Your answer must be every line of the data that holds the string "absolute".
=====
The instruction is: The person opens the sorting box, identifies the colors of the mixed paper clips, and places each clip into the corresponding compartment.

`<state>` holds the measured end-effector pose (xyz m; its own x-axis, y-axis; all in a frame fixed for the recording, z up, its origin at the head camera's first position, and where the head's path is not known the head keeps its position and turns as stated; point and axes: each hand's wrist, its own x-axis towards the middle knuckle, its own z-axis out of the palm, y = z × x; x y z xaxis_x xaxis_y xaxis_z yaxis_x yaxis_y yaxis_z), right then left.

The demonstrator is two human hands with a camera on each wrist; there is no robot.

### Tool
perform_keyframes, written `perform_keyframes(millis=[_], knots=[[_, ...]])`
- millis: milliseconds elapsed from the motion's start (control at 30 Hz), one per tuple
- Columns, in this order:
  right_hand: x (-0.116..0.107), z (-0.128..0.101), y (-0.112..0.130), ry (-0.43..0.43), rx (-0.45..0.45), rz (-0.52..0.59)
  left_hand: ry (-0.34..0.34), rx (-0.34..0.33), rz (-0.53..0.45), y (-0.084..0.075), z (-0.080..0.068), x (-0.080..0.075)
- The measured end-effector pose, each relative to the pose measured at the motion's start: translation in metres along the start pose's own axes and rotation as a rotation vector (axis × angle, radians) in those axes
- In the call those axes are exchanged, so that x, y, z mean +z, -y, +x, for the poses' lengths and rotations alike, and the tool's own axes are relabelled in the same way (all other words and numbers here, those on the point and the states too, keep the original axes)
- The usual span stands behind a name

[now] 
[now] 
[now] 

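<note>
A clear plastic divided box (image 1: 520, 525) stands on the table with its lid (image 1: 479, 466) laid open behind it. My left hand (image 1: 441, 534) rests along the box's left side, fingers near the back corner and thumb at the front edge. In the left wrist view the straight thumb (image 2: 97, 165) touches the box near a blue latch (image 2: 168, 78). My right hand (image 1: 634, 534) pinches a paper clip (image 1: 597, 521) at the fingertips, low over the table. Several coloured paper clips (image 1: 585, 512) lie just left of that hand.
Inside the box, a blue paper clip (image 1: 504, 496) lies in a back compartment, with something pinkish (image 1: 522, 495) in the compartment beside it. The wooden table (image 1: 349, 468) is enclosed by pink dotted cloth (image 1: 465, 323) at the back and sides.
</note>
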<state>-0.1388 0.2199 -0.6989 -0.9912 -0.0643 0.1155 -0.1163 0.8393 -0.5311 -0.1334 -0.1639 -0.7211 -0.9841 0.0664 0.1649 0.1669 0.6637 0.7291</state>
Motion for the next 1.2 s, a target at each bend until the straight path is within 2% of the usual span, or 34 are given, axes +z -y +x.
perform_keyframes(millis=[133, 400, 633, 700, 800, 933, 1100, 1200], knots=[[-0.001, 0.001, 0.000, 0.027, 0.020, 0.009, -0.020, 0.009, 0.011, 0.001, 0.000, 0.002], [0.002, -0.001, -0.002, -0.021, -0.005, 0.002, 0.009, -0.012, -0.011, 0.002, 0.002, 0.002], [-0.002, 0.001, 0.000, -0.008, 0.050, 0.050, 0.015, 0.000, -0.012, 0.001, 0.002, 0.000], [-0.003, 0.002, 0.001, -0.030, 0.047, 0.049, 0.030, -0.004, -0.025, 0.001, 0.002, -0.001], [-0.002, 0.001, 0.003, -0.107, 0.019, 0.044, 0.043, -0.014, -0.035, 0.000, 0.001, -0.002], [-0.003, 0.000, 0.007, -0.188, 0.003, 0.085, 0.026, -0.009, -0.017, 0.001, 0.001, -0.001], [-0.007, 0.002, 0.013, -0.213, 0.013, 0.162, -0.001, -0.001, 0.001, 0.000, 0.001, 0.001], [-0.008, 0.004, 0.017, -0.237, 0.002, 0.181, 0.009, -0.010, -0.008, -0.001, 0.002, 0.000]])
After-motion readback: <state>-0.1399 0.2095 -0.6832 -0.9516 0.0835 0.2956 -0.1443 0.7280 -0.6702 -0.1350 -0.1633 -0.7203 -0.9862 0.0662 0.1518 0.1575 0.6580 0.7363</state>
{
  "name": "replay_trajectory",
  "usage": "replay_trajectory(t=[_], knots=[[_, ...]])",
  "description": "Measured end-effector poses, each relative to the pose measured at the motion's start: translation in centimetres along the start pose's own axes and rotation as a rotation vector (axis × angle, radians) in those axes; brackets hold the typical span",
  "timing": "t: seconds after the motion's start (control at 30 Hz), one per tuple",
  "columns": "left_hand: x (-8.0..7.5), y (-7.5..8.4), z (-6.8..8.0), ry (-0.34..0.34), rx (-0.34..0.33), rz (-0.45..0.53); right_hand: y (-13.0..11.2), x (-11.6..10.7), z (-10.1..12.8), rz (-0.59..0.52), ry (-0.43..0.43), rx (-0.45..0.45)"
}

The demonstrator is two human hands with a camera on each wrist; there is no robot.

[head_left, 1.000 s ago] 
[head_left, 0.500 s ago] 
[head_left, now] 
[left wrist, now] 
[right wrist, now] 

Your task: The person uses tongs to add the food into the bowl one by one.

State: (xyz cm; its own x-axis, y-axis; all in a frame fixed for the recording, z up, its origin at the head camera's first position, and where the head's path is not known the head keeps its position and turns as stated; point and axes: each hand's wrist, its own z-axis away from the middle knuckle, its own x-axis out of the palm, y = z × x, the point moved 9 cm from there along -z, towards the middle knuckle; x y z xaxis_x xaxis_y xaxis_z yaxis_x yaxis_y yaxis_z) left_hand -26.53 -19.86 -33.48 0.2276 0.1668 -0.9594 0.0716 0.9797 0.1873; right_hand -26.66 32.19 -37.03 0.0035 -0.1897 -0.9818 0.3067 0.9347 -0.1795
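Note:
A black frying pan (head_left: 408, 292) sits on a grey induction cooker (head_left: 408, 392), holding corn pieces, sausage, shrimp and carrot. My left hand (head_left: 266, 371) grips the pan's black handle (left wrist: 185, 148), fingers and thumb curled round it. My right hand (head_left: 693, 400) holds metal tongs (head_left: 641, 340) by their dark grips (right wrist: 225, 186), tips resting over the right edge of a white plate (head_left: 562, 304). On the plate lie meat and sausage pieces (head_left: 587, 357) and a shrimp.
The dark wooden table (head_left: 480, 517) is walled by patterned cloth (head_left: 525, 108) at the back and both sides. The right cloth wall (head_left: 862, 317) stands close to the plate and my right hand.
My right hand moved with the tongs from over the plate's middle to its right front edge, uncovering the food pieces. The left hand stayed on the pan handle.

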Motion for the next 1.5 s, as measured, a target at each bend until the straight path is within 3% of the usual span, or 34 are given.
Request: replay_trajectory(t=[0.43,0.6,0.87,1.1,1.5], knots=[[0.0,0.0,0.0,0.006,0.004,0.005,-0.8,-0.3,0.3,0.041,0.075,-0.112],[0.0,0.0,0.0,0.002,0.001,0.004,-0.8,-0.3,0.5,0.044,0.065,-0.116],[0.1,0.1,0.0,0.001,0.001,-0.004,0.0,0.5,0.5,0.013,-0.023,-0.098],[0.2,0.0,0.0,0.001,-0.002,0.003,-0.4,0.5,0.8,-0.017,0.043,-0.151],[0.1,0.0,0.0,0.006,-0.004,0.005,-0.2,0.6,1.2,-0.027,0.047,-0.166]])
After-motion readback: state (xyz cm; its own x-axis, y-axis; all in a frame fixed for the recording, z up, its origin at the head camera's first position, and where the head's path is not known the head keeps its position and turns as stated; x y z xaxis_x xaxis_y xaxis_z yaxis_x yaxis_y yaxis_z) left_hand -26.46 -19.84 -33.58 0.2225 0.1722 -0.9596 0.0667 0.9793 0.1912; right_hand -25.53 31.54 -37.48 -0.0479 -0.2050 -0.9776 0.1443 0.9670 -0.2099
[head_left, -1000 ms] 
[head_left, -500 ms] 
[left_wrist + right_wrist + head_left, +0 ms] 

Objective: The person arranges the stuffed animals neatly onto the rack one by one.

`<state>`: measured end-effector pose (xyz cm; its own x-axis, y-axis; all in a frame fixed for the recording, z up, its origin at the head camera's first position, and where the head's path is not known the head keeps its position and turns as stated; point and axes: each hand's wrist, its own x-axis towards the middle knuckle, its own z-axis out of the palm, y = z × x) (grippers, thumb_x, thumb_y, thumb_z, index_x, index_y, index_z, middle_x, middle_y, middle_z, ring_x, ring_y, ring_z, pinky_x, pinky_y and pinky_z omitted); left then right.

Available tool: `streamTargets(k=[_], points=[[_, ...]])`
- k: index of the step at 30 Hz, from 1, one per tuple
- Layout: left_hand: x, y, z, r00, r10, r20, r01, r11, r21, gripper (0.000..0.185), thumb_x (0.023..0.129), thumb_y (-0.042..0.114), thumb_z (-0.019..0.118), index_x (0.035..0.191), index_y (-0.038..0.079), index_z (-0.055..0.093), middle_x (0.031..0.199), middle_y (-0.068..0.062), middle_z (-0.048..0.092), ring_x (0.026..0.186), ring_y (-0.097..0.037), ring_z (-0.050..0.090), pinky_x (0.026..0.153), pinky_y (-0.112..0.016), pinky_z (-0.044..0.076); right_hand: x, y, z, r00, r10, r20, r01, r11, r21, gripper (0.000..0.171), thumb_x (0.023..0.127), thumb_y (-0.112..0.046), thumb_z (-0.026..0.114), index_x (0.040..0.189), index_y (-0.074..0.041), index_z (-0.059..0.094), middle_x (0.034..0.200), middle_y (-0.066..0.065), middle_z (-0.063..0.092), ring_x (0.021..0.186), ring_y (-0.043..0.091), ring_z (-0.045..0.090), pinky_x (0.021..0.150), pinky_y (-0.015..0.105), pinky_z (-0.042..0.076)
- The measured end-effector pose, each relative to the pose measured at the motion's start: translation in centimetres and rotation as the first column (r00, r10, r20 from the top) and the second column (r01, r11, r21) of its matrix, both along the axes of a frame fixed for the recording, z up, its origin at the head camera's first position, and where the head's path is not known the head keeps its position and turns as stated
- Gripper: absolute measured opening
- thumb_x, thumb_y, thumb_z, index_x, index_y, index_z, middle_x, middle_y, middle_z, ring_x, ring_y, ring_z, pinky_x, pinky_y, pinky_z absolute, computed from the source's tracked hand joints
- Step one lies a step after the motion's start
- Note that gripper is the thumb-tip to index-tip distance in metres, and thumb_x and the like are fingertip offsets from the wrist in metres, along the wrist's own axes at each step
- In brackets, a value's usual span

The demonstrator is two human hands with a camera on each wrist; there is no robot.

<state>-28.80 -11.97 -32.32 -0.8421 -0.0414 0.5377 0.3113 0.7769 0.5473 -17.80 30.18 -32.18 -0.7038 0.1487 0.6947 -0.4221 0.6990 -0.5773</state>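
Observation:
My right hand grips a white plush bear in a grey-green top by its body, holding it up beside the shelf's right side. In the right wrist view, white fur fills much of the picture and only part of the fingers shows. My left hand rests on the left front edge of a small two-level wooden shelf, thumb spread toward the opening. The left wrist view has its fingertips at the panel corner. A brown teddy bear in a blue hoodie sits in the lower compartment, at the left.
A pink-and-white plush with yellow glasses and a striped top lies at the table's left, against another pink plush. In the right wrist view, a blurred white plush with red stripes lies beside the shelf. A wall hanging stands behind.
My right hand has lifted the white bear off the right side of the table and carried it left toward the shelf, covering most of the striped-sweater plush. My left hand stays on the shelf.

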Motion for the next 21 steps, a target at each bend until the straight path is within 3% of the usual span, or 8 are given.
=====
Written response —
- Gripper: absolute measured opening
- thumb_x, thumb_y, thumb_z, index_x, index_y, index_z, middle_x, middle_y, middle_z, ring_x, ring_y, ring_z, pinky_x, pinky_y, pinky_z absolute, computed from the source's tracked hand joints

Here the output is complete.